Put a fresh bunker head on your hook and hold on.

My biggest striped bass of the year so far was hooked and lost while chunking one night in the western Sound. Two friends and I went a few hours without a bite before I blurted out "well, tonight's not our night." As soon as the words left my lips, a fish picked-up my head piece and the Baitrunner let out a sound we all love to hear "zzzzzzzzzzzzzzzzzzzzzzzzz!" I engaged the reel and laid back on something heavy on the other end. It took a few slow runs straight out before heading left towards trouble. Looking back, I think I could have horsed her in a little more with the setup I was using, but hindsight is always 20/20. It was dead high tide and the bass went directly over a rocky point that is exposed during low tide. I know exactly what erratic boulder sliced my braid like hot butter and left me wondering how big the fish I lost really was. They didn't all get away. My buddy Jason landed and released some nice stripers over the last few weeks, which was fun to be a part of. 

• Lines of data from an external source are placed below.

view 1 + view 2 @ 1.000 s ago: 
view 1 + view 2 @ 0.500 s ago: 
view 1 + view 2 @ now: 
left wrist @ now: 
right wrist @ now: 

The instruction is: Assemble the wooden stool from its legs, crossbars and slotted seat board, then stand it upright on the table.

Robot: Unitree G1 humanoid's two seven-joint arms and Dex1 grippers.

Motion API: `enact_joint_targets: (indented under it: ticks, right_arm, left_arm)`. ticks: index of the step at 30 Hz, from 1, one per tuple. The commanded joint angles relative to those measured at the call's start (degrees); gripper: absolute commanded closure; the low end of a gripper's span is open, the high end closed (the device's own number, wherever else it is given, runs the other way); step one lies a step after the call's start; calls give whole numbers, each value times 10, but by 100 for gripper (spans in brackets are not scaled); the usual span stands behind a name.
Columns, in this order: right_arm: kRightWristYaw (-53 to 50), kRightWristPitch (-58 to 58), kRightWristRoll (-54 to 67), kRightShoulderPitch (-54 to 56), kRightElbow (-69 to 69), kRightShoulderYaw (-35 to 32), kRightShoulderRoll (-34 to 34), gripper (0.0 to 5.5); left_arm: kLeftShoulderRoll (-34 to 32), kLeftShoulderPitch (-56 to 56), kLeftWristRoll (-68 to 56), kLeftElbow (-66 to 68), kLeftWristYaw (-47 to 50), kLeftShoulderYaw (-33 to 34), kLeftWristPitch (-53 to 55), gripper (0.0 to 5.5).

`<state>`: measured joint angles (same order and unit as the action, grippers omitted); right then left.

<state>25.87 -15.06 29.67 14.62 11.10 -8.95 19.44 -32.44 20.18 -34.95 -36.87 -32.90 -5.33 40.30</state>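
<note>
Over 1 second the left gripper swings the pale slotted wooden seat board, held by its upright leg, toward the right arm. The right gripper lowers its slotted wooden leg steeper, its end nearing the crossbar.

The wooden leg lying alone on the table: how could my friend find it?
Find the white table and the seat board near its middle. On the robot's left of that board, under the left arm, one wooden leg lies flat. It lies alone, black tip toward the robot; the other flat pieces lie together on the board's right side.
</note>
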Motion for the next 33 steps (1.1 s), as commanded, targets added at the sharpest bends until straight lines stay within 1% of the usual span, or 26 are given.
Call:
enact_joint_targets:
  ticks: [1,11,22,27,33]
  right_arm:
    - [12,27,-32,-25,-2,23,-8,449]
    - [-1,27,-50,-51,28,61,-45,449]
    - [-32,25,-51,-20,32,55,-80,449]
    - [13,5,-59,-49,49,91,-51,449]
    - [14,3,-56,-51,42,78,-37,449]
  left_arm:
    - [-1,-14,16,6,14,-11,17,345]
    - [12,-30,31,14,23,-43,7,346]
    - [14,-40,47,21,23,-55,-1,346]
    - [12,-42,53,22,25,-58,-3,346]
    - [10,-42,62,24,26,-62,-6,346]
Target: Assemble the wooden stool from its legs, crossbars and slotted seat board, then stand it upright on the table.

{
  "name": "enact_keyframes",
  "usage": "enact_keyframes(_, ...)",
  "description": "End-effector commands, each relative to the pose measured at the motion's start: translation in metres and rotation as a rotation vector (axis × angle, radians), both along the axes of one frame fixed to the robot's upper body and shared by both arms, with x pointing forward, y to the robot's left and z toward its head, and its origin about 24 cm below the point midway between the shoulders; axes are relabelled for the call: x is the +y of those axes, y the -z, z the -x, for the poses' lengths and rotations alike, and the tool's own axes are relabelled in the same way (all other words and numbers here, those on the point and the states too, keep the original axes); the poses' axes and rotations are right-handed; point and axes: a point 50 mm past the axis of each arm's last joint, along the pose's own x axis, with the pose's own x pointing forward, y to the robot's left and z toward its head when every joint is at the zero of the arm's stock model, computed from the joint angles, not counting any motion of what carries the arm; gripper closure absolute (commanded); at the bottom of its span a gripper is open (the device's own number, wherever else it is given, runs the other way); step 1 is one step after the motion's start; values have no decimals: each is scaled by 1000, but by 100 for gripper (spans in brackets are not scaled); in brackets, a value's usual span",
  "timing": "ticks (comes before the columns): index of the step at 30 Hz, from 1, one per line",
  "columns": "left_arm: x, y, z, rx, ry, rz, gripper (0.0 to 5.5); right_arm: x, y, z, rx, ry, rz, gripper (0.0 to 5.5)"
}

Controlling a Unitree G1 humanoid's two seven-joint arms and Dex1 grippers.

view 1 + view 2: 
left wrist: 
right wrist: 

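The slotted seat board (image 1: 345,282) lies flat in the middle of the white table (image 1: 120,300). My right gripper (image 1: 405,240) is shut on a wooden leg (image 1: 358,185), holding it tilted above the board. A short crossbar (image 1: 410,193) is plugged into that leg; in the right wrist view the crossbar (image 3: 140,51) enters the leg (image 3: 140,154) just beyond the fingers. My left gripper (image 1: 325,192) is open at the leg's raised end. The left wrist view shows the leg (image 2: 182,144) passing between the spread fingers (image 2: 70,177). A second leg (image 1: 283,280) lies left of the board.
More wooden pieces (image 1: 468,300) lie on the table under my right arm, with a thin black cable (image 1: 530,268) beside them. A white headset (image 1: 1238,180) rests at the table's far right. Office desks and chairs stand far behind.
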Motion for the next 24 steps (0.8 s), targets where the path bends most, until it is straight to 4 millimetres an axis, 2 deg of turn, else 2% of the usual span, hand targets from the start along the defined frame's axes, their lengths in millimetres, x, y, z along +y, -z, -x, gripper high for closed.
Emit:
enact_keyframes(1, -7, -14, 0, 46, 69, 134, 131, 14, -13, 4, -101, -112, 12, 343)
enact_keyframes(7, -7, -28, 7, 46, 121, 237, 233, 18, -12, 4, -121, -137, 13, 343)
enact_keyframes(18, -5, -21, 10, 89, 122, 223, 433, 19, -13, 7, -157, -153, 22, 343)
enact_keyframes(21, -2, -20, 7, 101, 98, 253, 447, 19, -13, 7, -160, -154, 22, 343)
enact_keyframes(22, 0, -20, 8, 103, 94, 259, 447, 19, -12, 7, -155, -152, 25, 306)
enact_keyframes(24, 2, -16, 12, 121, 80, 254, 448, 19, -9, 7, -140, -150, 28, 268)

Jason reaping the results.
Releasing to be caught another night.


If' I'm not using bunker on hot summer nights then it's another form of bait, American eels. I own more artificial lures than I care to count, but it's a rare outing when I don't have an eel, live or dead, on my person. Simply put, our quarry have a hard time resisting them. It's pretty damn cool trapping eels in harbors and tidal creeks, but I also get my kicks off cherry-picking them from local bait shops. They are like slimy confidence in a black bucket. While it's been far from a banner season size-wise for our crew up to this point, most of the decent fish we have taken have come on eels.

This 28-pound bass sucked down an eel on the first cast of the night (Photo credit: Aaron Swanson)
Kurt with a beautiful 33-pounder  (Photo credit: Derrick Kirkpatrick)
A short swim enabled a shot at this late-night bass (Photo credit: Derrick Kirkpatrick).

Derrick releasing another nice eel-caught bass

This 15-pound blue fought nearly as good as it tasted  (Photo credit: Derrick Kirkpatrick)


A nice first-light striper before heading to work.

A rare boat-caught bass from a local reef (Photo credit: Curt Johnson)


As the saying goes, if fishing was just about catching fish, I would have stopped going a long time ago. It's not hard seeing the positive in a fishless outing when we put ourselves in such awesome situations. Whether fishing at daybreak, sundown or in the heart of darkness, there is always something that stops me in my tracks while retrieving a cast and reaffirms my love for this sport and the great outdoors.

Mosey showing off her casting skills on a local sandbar.

A spectacular sunset over Milford harbor.